Part IV. Linear Differential Equations
Section 4. Matrix Methods
In this section, you will learn enough about vectors and matrices in Maple to use them to obtain vector solutions to linear systems of the form
x' = a x + b y
y' = c x + d y
where x, and y are functions of t and a, b, c, d are constants. Three dimensional systems will also be considered. Vectors and matrices arise naturally by replacing scalar equations with one vector equation v' = A v, where v is a vector valued function having the unknown functions as its components and A is a square matrix.
Warning: It is assumed that the reader knows what eigenvectors and eigenvalues are and understands the role they play in formulating solutions to systems of differential equations. (See Ledder, Chapter 6.) Our principal goal is to demonstrate how to handle vectors, matrices, eigenvectors, etc. so that Maple can be applied successfully to the analysis of such systems.
The LinearAlgebra package: Matrices and Vectors
Maple's LinearAlgebra package has over 100 procedures that operate on vectors and matrices. We will use only a handful of them, and all of their names should be familiar to you.

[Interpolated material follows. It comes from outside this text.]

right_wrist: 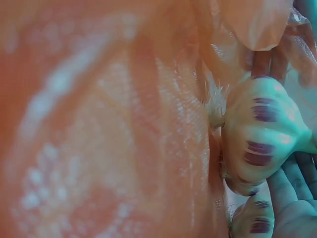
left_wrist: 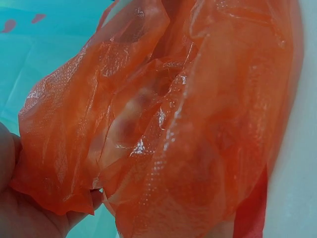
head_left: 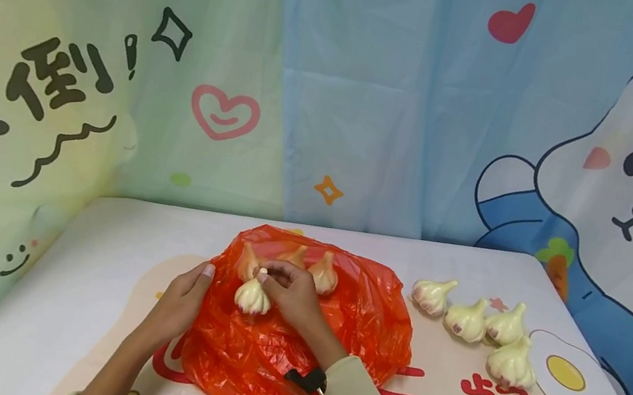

> | with(LinearAlgebra): |
Unlike most names in Maple, LinearAlgebra procedure names are all capitalized, and none of them are abbreviated. This is to avoid confusion with the names of similar procedures in the deprecated Maple package named linalg. So, for example, a 2 x 2 matrix named A can be entered by applying the Matrix procedure to a list of lists like this,
> | A := Matrix( [ [1,2], [3,4] ] ); |
The determinant of A is obtained with the entry
Determinant(A)
> | Determinant(A); |
Similarly, the entry
CharacteristicPolynomial(A,t)
outputs the characteristic polynomial of A using t as the variable.
> | CharacteristicPolynomial(A,t); |
A vector is defined by applying the Vector procedure to a list.
> | v := Vector([-2,3]); |
As a default, Maple works with vectors as columns. A row vector can be entered like this.
> | Vector[row]([-2,3]); |
Matrix A and (column) vector v are multiplied by putting a period between them
A.v
Read this product as "A times v", and not as "A dot v". The product is a column vector, as it should be. We name it w.
> | w := A.v; |
The dot product of vector v and vector w is also denoted with a period
v.w
However, this product should be read as "v dot w", and not as "v times w". The output is a scalar, as it should be.
> | v.w; |
We will use lower case letters to represent vectors and upper case letters for matrices, so there should be no confusion. Be careful, however, because (unlike what you may be accustomed to) in Maple a column vector is not the same thing as a column matrix.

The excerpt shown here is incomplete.